# About this exercise:
In the material below, find each line holding the string "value" and copy it.

# Source information:

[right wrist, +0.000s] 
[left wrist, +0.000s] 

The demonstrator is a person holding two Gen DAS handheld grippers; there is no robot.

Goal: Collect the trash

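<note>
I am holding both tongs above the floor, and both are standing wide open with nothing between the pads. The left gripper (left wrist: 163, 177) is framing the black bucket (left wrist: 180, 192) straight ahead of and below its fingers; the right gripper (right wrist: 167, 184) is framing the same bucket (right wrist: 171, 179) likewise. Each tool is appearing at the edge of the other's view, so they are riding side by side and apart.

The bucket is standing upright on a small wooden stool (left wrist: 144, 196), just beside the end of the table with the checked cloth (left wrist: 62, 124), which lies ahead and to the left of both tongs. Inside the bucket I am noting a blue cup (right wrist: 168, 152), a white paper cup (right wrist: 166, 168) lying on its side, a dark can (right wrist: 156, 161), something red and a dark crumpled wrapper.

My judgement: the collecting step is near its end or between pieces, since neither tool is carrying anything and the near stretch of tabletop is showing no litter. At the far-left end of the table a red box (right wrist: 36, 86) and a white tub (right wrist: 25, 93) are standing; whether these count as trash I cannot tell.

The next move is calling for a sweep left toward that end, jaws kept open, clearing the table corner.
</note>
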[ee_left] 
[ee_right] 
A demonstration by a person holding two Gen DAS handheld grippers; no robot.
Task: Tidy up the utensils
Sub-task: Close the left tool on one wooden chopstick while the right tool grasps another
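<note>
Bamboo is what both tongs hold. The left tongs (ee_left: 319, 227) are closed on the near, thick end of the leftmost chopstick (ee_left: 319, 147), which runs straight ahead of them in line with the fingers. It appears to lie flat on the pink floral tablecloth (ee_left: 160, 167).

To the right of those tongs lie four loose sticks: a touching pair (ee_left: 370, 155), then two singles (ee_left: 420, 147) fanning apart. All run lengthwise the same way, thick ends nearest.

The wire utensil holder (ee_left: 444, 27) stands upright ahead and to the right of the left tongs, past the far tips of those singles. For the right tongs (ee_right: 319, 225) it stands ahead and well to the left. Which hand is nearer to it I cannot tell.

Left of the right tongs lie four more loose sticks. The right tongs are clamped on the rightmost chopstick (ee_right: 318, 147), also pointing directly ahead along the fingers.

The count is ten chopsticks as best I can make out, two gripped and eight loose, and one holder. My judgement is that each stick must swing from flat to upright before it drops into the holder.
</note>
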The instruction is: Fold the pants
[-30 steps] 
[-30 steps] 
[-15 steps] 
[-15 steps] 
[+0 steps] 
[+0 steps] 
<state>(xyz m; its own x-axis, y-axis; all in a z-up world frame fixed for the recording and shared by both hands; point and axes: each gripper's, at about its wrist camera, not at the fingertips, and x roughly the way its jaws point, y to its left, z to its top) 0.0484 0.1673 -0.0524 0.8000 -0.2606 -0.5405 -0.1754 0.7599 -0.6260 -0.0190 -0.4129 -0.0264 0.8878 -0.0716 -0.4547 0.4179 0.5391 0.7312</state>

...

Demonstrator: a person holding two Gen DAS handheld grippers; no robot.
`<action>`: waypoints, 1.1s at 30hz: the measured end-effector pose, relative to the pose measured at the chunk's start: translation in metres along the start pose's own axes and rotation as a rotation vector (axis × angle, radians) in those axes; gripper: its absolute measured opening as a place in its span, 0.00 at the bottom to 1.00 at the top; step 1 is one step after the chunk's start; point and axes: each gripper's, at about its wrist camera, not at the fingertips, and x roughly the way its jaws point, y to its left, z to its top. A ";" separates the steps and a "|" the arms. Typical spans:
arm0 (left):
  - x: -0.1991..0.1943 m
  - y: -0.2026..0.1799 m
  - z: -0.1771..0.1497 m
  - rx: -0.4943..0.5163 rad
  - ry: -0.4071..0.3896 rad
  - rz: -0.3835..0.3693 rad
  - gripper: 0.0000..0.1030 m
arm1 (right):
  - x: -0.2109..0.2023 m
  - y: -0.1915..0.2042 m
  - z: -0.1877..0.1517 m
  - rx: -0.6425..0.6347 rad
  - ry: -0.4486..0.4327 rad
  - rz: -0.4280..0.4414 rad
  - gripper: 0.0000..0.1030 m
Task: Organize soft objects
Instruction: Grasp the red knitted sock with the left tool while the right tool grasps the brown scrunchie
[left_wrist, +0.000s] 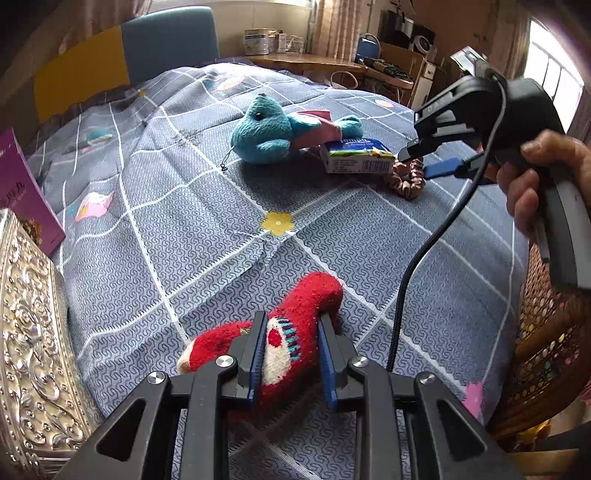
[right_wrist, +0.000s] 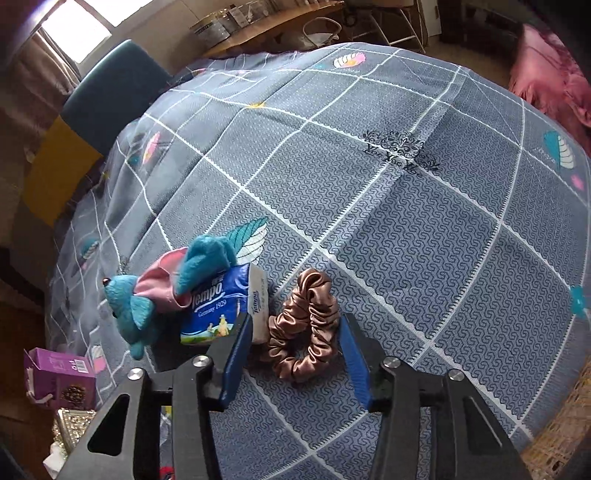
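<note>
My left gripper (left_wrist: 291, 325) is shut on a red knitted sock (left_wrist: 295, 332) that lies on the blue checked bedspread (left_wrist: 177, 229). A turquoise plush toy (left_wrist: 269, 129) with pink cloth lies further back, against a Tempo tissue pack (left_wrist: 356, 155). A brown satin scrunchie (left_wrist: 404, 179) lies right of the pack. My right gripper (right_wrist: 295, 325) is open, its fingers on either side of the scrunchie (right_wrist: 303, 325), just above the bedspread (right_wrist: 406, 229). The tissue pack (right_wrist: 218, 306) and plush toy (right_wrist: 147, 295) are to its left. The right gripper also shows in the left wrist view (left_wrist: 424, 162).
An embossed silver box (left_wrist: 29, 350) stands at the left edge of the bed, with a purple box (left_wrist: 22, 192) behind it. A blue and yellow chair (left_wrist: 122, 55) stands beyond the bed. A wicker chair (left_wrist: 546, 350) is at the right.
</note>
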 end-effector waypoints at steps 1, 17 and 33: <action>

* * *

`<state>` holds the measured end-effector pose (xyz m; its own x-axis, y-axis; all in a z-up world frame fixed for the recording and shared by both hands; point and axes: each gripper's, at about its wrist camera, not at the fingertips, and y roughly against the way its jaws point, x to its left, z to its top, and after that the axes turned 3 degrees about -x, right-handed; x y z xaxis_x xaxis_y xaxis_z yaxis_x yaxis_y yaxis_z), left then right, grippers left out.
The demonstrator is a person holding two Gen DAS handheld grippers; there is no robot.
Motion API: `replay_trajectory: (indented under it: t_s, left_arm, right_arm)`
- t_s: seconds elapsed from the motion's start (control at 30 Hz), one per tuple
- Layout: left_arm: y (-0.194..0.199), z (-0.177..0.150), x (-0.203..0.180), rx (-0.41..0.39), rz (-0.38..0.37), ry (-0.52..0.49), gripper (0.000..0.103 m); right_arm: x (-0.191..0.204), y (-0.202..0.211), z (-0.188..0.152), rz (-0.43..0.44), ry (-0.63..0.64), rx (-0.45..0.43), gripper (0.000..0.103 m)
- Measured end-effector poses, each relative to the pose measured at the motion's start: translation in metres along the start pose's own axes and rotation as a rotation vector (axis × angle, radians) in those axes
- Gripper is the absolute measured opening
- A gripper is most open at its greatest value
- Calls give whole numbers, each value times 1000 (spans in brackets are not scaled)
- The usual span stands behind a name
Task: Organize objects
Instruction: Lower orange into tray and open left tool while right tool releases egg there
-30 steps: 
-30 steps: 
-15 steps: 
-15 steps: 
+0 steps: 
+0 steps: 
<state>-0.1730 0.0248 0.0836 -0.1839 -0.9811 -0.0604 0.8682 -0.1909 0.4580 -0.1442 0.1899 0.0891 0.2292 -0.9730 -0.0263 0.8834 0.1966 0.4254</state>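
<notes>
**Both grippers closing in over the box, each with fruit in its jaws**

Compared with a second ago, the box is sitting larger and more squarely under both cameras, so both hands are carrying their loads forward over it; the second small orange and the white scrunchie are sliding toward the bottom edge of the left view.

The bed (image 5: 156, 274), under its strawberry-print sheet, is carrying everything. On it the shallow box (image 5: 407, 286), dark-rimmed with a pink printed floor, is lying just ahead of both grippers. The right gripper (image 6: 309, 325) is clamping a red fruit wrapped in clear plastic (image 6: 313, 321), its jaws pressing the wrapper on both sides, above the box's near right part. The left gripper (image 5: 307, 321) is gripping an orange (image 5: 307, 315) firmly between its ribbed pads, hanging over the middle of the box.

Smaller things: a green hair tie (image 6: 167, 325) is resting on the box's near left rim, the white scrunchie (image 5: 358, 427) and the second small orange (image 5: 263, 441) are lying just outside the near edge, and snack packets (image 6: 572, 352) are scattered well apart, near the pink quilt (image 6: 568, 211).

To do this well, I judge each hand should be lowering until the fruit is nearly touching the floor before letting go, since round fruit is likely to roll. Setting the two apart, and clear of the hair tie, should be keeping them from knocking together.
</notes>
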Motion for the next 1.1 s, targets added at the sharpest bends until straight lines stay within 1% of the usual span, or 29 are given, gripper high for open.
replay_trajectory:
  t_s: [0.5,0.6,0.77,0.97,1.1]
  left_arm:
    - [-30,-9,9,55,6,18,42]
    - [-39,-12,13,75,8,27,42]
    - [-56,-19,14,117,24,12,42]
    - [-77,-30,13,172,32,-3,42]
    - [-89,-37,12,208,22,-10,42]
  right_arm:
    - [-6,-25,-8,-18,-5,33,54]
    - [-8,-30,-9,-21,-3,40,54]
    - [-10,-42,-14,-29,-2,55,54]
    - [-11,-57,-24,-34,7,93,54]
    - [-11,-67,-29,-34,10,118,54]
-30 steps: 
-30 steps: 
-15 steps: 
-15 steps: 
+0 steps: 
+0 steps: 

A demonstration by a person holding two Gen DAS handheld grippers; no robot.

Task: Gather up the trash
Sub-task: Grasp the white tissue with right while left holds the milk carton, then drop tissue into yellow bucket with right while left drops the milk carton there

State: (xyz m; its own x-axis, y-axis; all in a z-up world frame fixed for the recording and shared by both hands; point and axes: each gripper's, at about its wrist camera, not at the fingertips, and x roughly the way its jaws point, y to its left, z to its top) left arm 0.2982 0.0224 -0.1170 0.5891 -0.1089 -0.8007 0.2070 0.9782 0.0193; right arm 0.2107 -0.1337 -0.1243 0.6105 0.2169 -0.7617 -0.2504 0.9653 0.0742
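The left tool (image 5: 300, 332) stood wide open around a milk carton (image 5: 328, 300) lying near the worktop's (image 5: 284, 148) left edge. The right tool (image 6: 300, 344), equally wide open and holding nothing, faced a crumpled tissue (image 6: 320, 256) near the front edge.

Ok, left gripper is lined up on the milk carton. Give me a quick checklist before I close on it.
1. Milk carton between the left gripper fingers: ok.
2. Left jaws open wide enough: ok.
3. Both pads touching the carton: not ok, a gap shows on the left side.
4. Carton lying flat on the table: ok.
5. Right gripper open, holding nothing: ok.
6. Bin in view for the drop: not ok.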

# Response area:
- A gripper is most open at its greatest value
- Calls give whole numbers, each value times 1000 (spans in brackets are not scaled)

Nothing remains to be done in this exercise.